Above is a sample pictorial depiction of a kafka topic with two partitions where 0 to 5 numbers are offsets for every message within each partition. Last committed message offset for the consumer for partition 0 is 4, while for partition 1 it is 3. This way if the consumer crashes or gets replaced by a new one, the latest committed message offset will help it resume from the exact point where it was left.
A consumer can either chose to automatically commit offsets periodically or chose to commit it manually for special use cases.
1. Auto commit:
This is the simplest way to commit offsets by just setting enable.auto.commit property to true. In this case, kafka consumer client will auto commit the largest offset returned by the poll() method every 5 seconds. We can set auto.commit.interval.ms property to change this default 5 seconds interval. Sample code snippet below with auto commit enabled with 1 second interval.
public static void main(String[] args) {
Properties props = new Properties();
props.setProperty("bootstrap.servers", "localhost:9092");
props.setProperty("group.id", "test");
props.setProperty("enable.auto.commit", "true");
props.setProperty("auto.commit.interval.ms", "1000");
KafkaConsumer<Integer, AvroMessage> consumer = new KafkaConsumer<>(props, new IntegerDeserializer(), new AvroMessageDeserializer());
consumer.subscribe(Arrays.asList("myavrotopic"));
while (true) {
ConsumerRecords<Integer, AvroMessage> records = consumer.poll(Duration.ofMillis(100));
for (ConsumerRecord<Integer, AvroMessage> record : records) {
System.out.println("Received message: (" + record.key() + ", " + record.value().toString() + ") at offset " + record.offset());
}
}
}
Caution with auto commit : With auto commit enabled, kafka consumer client will always commit the last offset returned by the poll method even if they were not processed. For example, if poll returned messages with offsets 0 to 1000, and the consumer could process only up to 500 of them and crashed after auto commit interval. Next time when it resumes, it will see last commit offset as 1000, and will start from 1001. This way it ended up losing message offsets from 501 till 1000. Hence with auto commit, it is critical to make sure we process all offsets returned by the last poll method before calling it again. Sometimes auto commit could also lead to duplicate processing of messages in case consumer crashes before the next auto commit interval. Hence kafka consumer provides APIs for developers to take control in their hand when to commit offsets rather than relying on auto commit by setting enable.auto.commit to false which we will discuss next.
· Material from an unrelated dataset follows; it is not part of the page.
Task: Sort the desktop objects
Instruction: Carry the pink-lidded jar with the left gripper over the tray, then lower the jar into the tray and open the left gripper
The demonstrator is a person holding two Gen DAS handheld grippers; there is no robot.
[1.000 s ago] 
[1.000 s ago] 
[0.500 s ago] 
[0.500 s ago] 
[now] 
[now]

2. Manual synchronous commit:
Auto commit is set to false in the below code snippet and we explicitly call consumer.commitSync() which will commit last offset returned by the poll method. Hence we need to make sure we call it after we are done processing all the message offsets returned by the last poll method.
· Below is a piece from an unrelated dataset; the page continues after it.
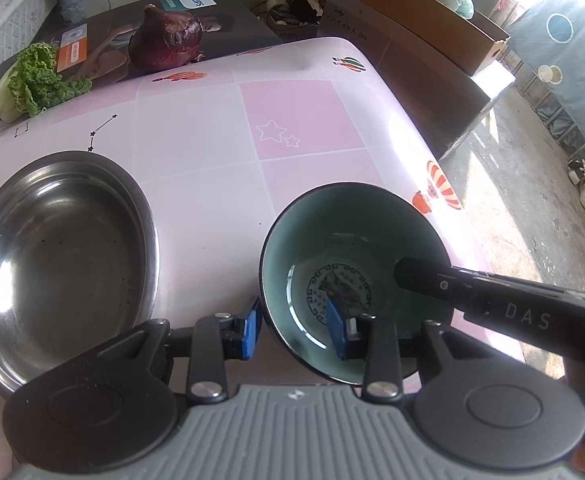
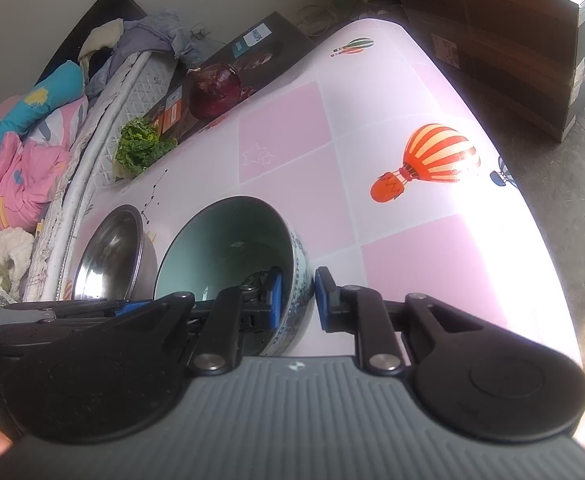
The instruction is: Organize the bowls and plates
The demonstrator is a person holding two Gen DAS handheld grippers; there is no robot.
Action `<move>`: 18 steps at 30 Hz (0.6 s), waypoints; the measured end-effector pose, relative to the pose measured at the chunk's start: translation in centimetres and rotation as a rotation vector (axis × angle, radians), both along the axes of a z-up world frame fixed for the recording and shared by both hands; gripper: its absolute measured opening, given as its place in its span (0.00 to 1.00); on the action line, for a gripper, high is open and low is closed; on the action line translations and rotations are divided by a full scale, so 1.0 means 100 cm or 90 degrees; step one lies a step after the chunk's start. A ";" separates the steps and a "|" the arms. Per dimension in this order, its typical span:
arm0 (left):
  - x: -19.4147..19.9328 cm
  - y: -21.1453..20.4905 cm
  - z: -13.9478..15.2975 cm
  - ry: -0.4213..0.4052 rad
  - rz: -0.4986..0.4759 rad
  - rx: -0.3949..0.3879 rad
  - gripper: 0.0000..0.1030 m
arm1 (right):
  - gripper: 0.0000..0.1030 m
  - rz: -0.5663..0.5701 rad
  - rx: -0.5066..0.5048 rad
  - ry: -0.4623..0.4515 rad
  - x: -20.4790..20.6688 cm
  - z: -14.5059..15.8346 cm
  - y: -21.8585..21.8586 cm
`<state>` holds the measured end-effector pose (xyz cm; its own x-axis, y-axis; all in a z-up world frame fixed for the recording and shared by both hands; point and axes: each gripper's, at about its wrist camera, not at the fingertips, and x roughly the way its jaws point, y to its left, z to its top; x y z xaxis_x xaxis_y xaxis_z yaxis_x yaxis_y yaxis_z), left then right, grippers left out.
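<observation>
My left claw (image 1: 296, 330) straddled the near rim of the ceramic bowl (image 1: 356, 248), one blue pad outside the wall and one inside, the jaws apart and the outer pad just beside the wall; whether the inner pad touched, I could not tell. My right claw (image 2: 298, 300) straddled the opposite wall of the same bowl (image 2: 228, 240) in like fashion, its jaws also apart, with a narrow gap between the outer pad and the patterned exterior. In the left wrist view, the dark finger of my right claw (image 1: 424, 276) reached down inside the bowl.

The bowl stood upright on the counter (image 1: 196, 120), glazed pale green within, with a printed roundel at its base and blue-and-white patterning outside. Just beside it sat a steel bowl (image 1: 60, 260), broad, shallow and reflective, flecked with dark specks.

At the counter's far edge lay a leafy green vegetable (image 1: 40, 80) and a red onion (image 1: 168, 40) resting on a flat printed box (image 1: 228, 28). The counter's covering was smooth, chequered pink and white, printed with balloons (image 2: 436, 156) and stars. Cardboard cartons (image 2: 504, 40) stood beyond, and bedding (image 2: 24, 140) lay alongside.
</observation>
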<state>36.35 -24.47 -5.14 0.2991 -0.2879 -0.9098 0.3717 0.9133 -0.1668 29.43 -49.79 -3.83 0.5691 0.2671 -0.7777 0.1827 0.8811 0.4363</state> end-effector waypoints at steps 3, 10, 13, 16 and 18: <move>0.003 0.000 -0.002 0.004 0.006 0.001 0.34 | 0.16 -0.002 0.000 0.002 0.002 -0.001 0.001; -0.011 0.002 0.003 0.002 -0.013 0.006 0.34 | 0.17 0.002 0.000 -0.001 0.000 0.000 0.001; -0.012 0.002 0.003 0.003 -0.018 0.008 0.34 | 0.17 0.002 0.000 -0.001 0.000 -0.001 0.001; -0.008 -0.001 0.001 0.005 -0.013 0.014 0.34 | 0.17 0.002 0.000 0.000 0.000 -0.001 0.001; -0.007 -0.003 0.000 0.002 -0.013 0.021 0.34 | 0.17 0.002 0.003 0.001 0.000 -0.001 0.001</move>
public static void main(String[] args) {
Properties props = new Properties();
props.setProperty("bootstrap.servers", "localhost:9092");
props.setProperty("group.id", "test");
props.setProperty("enable.auto.commit", "false");
KafkaConsumer<Integer, AvroMessage> consumer = new KafkaConsumer<>(props, new IntegerDeserializer(), new AvroMessageDeserializer());
consumer.subscribe(Arrays.asList("myavrotopic"));
while (true) {
ConsumerRecords<Integer, AvroMessage> records = consumer.poll(Duration.ofMillis(100));
for (ConsumerRecord<Integer, AvroMessage> record : records) {
System.out.println("Received message: (" + record.key() + ", " + record.value().toString() + ") at offset " + record.offset());
}
try{
consumer.commitSync();
}catch (CommitFailedException e){
System.out.println("Commit failed due to : "+ e);
e.printStackTrace();
}
One downside of this synchronous commit is that it may have an impact on the application throughput as the application gets blocked until the broker responds to the commit request. Hence we have another option of using asynchronous API mentioned below.
3. Manual asynchronous commit:
With asynchronous commit API, we just send the commit request and carry on. Here the application is not blocked due to asynchronous call nature.
public static void main(String[] args) {
Properties props = new Properties();
props.setProperty("bootstrap.servers", "localhost:9092");
props.setProperty("group.id", "test");
props.setProperty("enable.auto.commit", "false");
KafkaConsumer<Integer, AvroMessage> consumer = new KafkaConsumer<>(props, new IntegerDeserializer(), new AvroMessageDeserializer());
consumer.subscribe(Arrays.asList("myavrotopic"));
while (true) {
ConsumerRecords<Integer, AvroMessage> records = consumer.poll(Duration.ofMillis(100));
for (ConsumerRecord<Integer, AvroMessage> record : records) {
System.out.println("Received message: (" + record.key() + ", " + record.value().toString() + ") at offset " + record.offset());
}
consumer.commitAsync();
}
}
One more way asynchronous commit differs from synchronous commit is that synchronous keep on retrying as long as there is no fatal error, while asynchronous does not retry even if it fails otherwise it could lead to duplicate processing. In case of failures, asynchronous relies on the next commit to cover for it.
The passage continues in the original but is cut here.